Data items
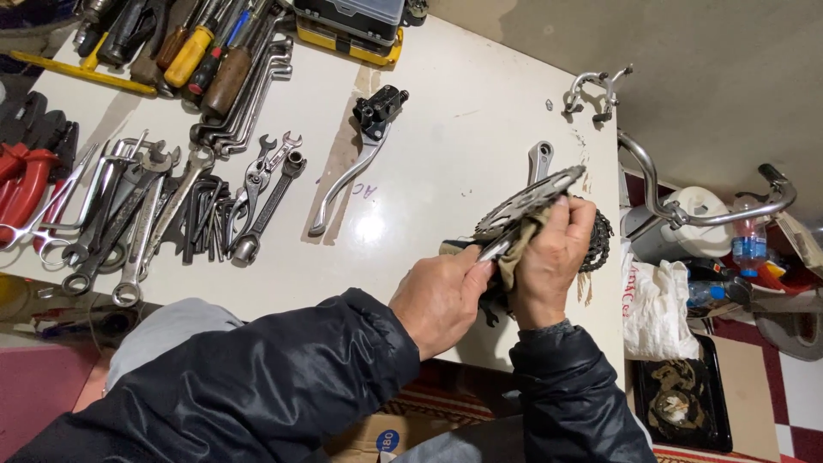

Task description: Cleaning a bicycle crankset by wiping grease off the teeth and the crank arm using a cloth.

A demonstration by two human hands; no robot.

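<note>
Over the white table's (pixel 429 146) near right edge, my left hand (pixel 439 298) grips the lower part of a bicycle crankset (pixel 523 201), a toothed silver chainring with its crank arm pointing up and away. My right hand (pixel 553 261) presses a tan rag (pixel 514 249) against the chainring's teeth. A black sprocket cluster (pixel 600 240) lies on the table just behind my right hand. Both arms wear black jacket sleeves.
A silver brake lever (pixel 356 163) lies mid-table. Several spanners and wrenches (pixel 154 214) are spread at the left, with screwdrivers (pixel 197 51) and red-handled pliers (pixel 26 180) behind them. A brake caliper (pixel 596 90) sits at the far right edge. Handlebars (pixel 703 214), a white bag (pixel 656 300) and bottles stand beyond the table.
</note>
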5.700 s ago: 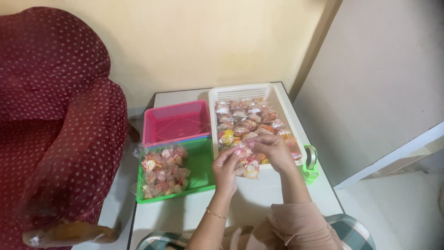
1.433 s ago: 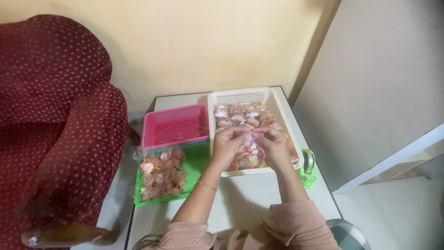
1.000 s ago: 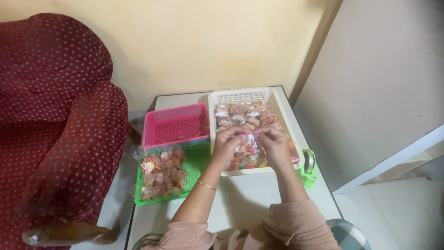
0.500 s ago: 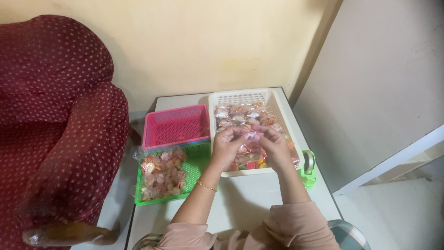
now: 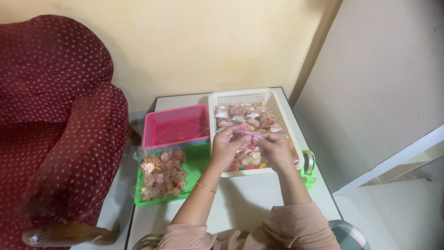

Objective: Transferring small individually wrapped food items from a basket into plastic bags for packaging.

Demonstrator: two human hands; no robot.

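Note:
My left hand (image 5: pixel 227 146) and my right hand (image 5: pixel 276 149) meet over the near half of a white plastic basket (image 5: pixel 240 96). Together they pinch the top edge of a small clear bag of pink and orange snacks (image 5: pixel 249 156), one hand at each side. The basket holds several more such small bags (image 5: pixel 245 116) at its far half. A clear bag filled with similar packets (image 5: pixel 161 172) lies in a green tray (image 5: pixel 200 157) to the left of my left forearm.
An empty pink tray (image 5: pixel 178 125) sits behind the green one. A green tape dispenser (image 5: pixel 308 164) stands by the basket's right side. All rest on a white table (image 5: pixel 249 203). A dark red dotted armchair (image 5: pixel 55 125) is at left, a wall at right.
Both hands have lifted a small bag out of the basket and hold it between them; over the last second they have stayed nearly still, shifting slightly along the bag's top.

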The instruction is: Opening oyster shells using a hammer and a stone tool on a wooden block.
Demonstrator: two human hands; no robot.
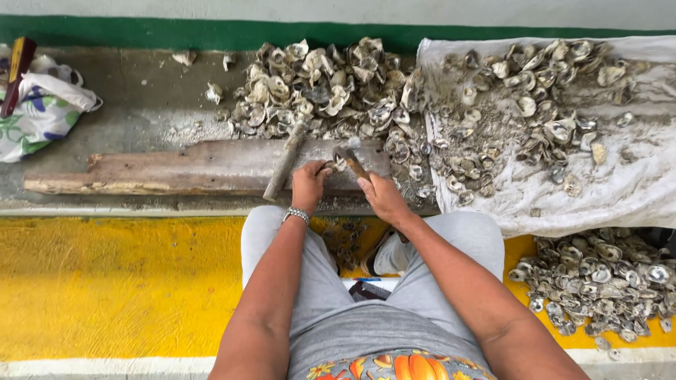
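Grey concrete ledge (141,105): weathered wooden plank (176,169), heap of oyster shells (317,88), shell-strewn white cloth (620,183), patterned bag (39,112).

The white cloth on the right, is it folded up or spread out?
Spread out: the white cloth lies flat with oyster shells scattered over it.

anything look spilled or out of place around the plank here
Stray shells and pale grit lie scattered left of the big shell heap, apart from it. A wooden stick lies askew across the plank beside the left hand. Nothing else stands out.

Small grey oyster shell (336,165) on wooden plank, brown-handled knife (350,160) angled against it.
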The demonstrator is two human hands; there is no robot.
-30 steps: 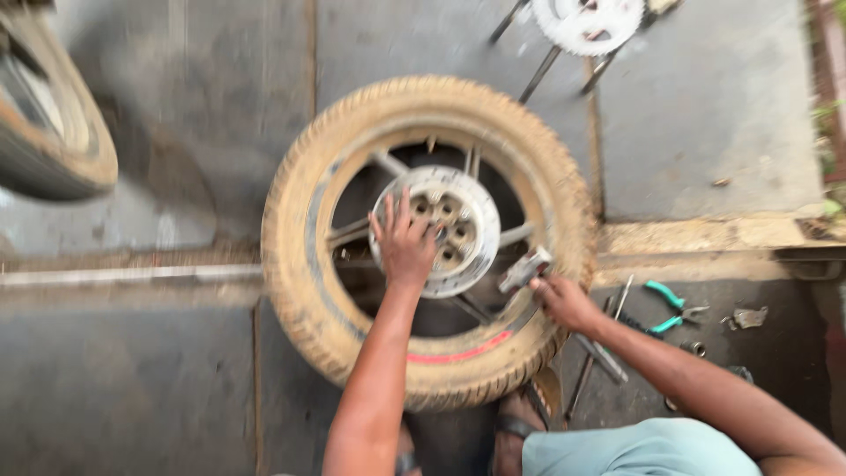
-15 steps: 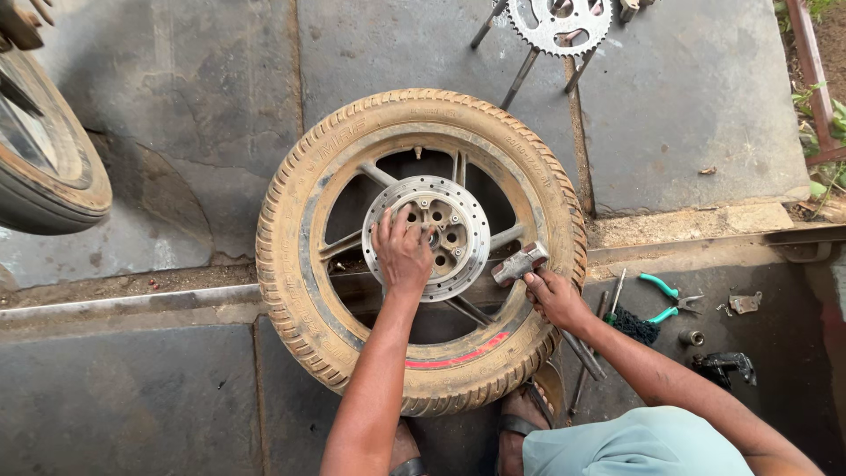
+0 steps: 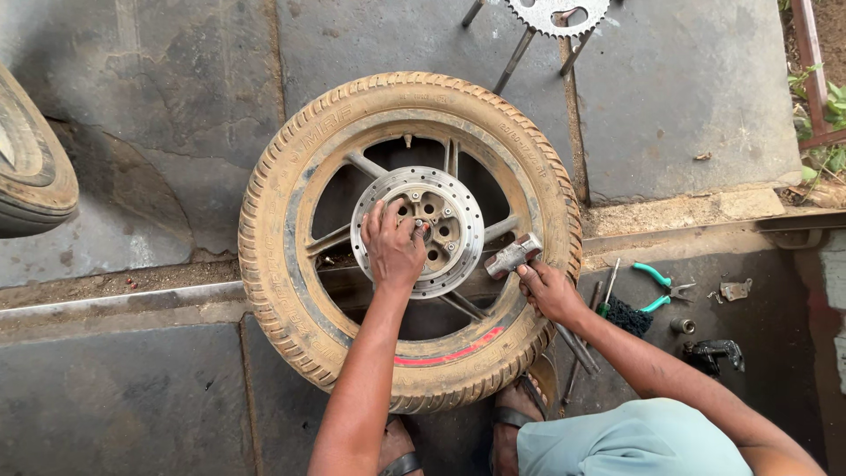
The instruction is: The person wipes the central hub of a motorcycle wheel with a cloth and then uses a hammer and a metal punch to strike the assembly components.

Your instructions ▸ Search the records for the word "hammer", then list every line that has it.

Solution for this exercise ▸
The instruction is: Opening oyster shells using a hammer and a stone tool on a wooden block.
The instruction is: The person wipes the central hub of a motorcycle wheel with a cloth and then uses a hammer and a metal punch to strike the assembly components.

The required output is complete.